SXSW 2017: Walking Out
On its surface, Walking Out is a tale of impossible survival against tremendous odds. It’s the story of Cal, a divorced father who lives in the Montana frontier (Matt Bomer) who uses his semi-annual visits with his son David (Josh Wiggins) as sessions in the skills and etiquette of being the last gentleman of the untamed wilds. Over Thanksgiving break, they plan to hunt a moose Cal has tracked for several weeks and make it David’s first large game kill.
Cal believes in the sacredness of hunting for sustenance and a respect for the creatures and the land, referring to the moose with reverence and it’s official title, ‘Sir Moose’. After joy seeking, semi-automatic wielding ‘rednecks’ shoot up the moose and left it to die, Cal changes his original plan and hunts an elk, desperate for a full stock for the winter. The hunting takes them out of the way and into unexpected weather, and across the paths of grizzly bear dispute. A series of bad choices and mistakes leaves David injured and Cal wounded from an accidental gunshot, and worsening conditions leave the father and son with no choice but to walk out of their frozen, dangerous predicament. Along the way, David adapts his cunning to survive the impossible circumstances and through sheer will, hauls his father over untold miles of country to safety. With pride for his son’s conviction, and desperate to maintain consciousness, Cal tells the story of David’s grandfather (Bill Pullman) - his relationship with Cal and the rift between them that caused the grandfather to never hunt again.
In practice, Walking Out is an achievement of independent filmmaking and eschews the gimmicks of other survival films for a hard scrabble story of determination and fathers and sons. That being said, there are several choices that make the story a hard conceit to buy into. The script features frontiersman like ruminations on life that are delivered so earnestly in voiceover, like a motivational poster sprung to life in the moment it’s needed. It also ping pongs between optimistic and nihilistic, like we are watching the plot for ‘True Frontiersman’. It’s a credit to Matt Bomer’s skill as an actor that he makes these sometimes cheesy lines competent and not campy.
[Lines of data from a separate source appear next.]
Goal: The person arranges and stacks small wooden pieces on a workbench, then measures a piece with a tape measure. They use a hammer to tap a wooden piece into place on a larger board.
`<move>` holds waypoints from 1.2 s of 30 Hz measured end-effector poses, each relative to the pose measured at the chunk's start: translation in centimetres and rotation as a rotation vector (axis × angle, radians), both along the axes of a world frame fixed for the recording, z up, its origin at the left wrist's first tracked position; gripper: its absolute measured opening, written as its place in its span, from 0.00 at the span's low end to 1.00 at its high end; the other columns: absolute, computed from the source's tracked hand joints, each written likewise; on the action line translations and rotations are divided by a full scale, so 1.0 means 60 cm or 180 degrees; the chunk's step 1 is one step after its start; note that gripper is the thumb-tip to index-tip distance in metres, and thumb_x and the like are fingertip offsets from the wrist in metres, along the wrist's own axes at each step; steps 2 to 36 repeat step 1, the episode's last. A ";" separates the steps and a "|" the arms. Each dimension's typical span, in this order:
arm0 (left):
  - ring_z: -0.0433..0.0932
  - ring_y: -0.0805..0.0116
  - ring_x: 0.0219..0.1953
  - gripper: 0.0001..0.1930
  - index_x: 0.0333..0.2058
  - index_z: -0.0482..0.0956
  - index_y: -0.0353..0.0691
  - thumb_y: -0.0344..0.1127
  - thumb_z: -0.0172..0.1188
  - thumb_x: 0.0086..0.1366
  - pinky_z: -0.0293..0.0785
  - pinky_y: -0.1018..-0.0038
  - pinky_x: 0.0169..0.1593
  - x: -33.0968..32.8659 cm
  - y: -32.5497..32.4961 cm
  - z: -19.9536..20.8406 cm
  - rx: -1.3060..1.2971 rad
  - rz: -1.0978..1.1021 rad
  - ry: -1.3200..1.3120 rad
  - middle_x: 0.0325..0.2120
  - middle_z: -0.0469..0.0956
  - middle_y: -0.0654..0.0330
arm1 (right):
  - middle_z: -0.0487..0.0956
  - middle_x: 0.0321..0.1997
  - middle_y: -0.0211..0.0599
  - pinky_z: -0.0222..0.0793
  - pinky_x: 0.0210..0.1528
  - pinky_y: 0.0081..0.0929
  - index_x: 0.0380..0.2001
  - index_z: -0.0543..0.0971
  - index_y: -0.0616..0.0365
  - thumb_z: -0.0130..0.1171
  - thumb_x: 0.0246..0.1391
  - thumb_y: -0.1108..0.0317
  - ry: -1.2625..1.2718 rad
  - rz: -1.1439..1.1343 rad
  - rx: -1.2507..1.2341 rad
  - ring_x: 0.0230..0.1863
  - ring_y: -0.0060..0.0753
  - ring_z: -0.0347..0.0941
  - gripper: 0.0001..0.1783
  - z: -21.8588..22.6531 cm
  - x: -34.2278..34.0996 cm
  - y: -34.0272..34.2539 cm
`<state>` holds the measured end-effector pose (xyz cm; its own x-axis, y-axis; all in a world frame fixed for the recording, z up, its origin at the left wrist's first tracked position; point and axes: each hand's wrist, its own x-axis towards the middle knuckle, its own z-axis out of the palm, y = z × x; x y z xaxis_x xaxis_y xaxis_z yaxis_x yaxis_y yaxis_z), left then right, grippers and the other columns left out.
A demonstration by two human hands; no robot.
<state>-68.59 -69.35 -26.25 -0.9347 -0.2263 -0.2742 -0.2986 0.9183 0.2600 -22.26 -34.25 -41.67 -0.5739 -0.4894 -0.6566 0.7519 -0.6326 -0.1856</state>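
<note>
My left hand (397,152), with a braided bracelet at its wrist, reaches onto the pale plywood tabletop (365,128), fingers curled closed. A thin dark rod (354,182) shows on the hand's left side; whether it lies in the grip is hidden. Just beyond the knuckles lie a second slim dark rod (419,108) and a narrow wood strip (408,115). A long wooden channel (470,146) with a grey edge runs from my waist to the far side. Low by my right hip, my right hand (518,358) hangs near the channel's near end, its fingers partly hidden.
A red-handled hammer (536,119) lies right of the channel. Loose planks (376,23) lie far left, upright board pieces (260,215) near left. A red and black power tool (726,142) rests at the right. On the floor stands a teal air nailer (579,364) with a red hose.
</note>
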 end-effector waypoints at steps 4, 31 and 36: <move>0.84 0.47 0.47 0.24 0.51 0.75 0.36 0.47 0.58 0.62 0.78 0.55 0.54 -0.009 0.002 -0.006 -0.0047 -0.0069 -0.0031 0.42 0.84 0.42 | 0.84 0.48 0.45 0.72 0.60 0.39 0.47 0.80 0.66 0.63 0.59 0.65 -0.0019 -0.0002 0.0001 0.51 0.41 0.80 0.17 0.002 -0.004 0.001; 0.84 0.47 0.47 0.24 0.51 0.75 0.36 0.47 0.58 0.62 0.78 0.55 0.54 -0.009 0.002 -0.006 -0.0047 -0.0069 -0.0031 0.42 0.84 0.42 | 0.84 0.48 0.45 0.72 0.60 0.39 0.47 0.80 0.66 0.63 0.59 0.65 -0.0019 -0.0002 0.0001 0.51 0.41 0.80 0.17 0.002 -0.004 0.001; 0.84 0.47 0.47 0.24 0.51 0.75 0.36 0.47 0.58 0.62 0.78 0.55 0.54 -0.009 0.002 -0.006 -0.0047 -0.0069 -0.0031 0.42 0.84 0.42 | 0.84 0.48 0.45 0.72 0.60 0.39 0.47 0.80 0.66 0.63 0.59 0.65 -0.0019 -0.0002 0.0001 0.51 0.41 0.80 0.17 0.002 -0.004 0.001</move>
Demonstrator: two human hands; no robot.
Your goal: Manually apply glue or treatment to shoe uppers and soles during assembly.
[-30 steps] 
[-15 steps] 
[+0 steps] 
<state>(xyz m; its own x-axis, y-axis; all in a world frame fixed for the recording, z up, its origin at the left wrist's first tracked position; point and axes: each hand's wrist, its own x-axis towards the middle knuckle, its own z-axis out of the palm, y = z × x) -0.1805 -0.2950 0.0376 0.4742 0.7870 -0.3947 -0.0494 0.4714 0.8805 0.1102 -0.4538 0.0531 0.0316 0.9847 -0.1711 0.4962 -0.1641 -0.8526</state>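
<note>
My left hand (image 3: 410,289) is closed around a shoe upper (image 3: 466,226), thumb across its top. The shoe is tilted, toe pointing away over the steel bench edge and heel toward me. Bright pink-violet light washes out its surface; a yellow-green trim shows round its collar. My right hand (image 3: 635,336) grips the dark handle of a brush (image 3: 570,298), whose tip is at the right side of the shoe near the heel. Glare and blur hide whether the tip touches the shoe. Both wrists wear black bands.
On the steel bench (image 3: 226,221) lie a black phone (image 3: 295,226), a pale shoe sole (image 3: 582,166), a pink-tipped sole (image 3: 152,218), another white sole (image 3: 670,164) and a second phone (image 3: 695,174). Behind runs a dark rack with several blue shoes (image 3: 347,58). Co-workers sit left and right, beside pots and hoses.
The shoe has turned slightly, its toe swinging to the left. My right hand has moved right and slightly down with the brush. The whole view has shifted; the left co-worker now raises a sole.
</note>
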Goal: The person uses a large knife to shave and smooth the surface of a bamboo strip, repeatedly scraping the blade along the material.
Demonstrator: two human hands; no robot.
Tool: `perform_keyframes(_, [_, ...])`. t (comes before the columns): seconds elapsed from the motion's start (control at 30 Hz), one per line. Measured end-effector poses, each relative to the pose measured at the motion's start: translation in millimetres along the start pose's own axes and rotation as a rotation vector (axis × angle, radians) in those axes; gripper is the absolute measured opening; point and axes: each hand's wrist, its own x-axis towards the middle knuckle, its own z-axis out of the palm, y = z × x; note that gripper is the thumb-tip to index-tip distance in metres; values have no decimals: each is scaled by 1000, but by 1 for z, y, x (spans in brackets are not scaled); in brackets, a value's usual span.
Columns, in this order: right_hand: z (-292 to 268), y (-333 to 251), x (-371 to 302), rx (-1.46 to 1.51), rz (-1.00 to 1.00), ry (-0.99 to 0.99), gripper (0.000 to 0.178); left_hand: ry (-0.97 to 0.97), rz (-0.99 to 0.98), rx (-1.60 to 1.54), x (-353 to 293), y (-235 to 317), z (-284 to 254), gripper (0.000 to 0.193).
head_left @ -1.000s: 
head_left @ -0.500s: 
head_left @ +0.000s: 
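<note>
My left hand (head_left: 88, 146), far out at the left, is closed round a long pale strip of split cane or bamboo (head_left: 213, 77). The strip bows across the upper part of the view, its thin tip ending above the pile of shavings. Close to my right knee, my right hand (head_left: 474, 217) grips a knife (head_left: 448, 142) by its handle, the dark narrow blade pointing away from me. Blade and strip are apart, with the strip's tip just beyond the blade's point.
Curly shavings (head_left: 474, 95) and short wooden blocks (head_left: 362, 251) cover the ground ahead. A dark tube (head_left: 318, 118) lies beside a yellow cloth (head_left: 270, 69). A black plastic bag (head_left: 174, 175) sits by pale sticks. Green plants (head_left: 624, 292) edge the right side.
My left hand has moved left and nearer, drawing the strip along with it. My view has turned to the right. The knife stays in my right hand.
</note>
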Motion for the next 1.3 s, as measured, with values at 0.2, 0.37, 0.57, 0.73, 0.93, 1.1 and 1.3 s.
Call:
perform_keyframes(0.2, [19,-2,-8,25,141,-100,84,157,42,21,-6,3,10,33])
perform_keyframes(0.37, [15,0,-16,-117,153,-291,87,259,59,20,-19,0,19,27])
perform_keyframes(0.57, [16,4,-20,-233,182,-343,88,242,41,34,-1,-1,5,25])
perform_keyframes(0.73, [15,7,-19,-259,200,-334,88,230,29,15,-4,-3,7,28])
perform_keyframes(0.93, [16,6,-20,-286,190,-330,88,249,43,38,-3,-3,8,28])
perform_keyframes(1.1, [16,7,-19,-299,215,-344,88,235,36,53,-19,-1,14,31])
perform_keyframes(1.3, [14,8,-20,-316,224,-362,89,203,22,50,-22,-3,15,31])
Bomer is capable if miscast - he’s far from the metropolitan spiritual healer he may be most famous for from the Magic Mike movies. A line explaining the disconnect between father and son has Cal explaining that he’s 30 years older than his son, but Bomer’s face doesn’t show any stress of time or age that gives this statement any weight. The visual language used for character interactions is also heavy handed or downright silly. Bomer’s Cal is cast as a solitary mountain man, but the directors Alex Smith and Andrew D. Smith choose to stage his entrance as a series of different incompetent people - first, he is irresponsibly late to pick up David at the airport; then, upon arriving, playfully bangs on the window from the cold outside to catch David’s attention; then detachedly stands some 100 yards from the window once David is outside, his back turned and facing the incoming snow flurries, a vision of masculinity and uncrackable mystique.
In truth, the breakout star of this film very well may be cinematographer Todd McMullen. A seasoned television director of photography for dramas such The Leftovers and Friday Night Lights, McMullen takes full advantage of the stunning natural vistas of the frozen west, emphasizing the isolation on Cal and David's faces, and expertly capturing low light sequences next to campfires. In the last third of the film, the ever encroaching threat of nature is given the respect and dread it deserves, and most of this is through the unwasted eye of McMullen’s camerawork.